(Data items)
··········

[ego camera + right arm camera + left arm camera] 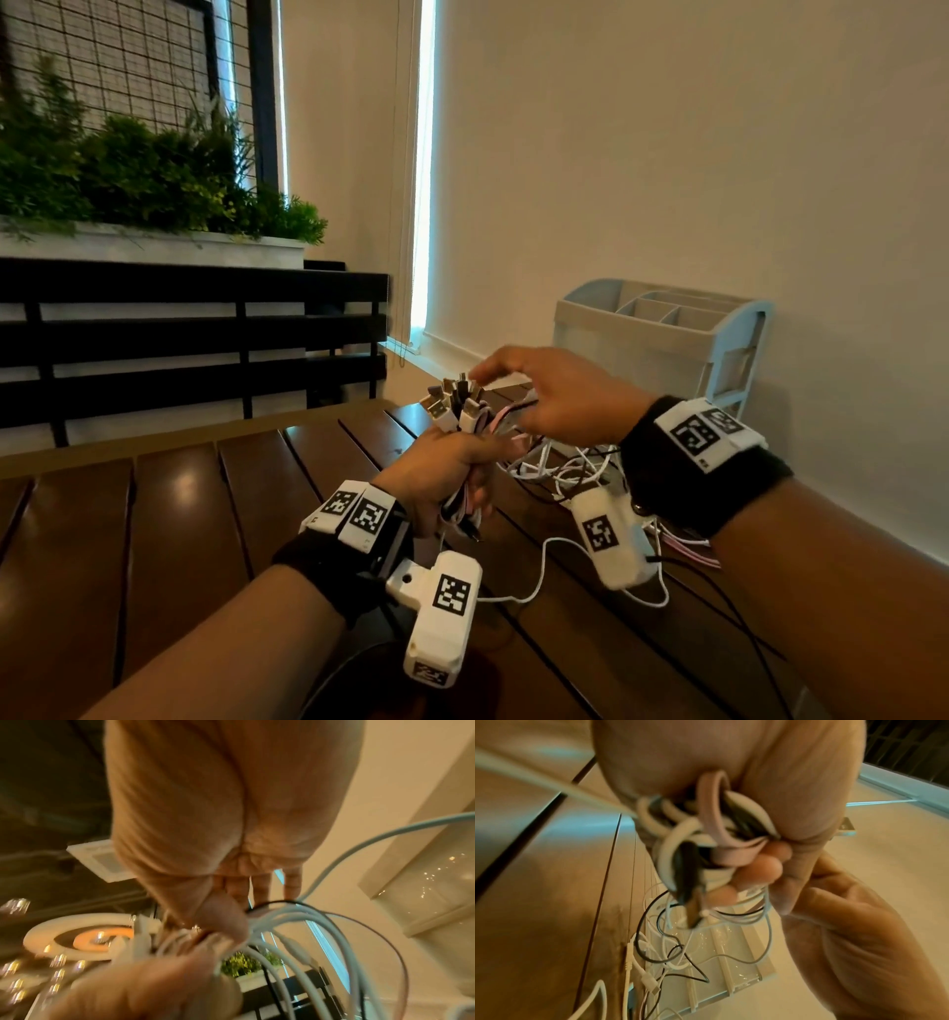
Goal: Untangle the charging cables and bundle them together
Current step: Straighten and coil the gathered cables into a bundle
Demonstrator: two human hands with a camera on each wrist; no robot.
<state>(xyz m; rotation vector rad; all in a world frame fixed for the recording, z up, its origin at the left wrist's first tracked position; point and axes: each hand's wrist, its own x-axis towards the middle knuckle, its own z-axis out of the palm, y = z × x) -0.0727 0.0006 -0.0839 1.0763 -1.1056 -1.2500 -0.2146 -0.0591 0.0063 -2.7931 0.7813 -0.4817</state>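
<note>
The left hand (436, 473) is gripping the gathered cable plugs (454, 406) while the right hand (554, 395), fingers loosely spread, is reaching over them, tails (560, 473) beneath looking tangled.

Bare forearms end in black fabric wristbands: the left wristband (328, 565) carries two small white blocks printed with black-and-white square marker codes, the right wristband (703, 462) a similar white pair. A white plastic camera housing (441, 616), itself stamped with marker codes, hangs beneath the left wrist; a matching housing (611, 539) hangs beneath the right. No sleeves are worn.
</note>
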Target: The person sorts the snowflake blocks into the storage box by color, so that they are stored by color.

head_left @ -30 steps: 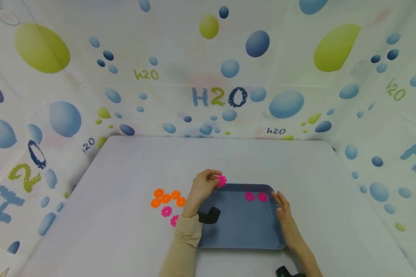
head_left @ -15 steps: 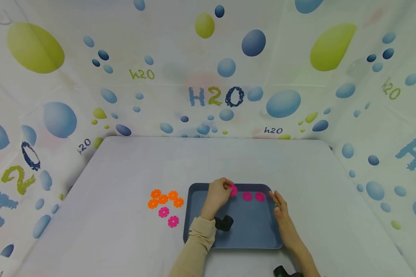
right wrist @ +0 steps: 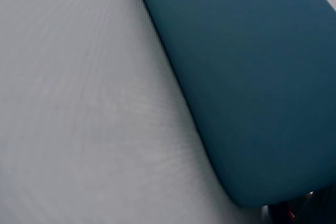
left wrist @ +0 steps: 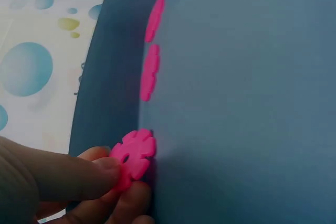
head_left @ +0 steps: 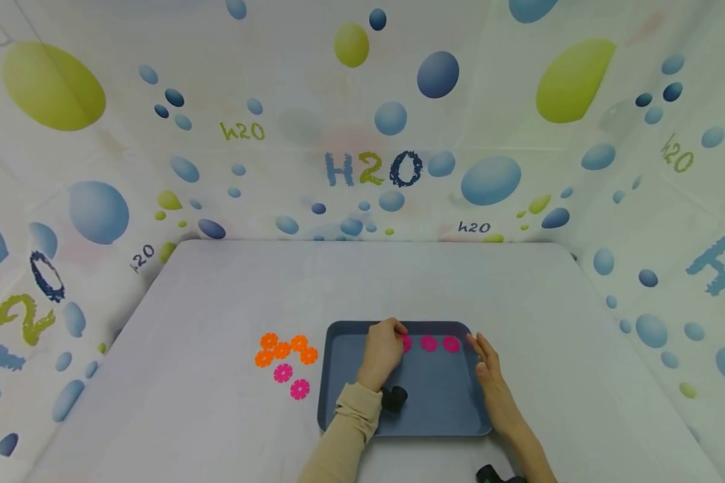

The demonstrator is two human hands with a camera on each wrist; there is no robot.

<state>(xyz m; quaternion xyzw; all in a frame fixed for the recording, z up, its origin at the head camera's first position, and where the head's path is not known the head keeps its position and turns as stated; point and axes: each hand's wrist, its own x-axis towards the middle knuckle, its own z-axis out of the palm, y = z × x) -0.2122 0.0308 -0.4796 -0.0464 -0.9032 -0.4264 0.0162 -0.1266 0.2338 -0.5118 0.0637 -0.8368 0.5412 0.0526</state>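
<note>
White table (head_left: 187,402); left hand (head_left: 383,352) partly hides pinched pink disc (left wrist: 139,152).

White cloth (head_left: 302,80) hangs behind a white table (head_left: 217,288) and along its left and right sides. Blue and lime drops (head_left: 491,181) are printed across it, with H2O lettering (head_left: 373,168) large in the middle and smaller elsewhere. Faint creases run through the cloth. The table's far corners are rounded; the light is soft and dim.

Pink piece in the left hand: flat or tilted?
Tilted: the left hand pinches the pink piece, its face toward the wrist camera, while two other pieces lie flat in the tray.
</note>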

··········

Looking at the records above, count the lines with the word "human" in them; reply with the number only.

▶ OUTPUT FOR THIS EXERCISE:
2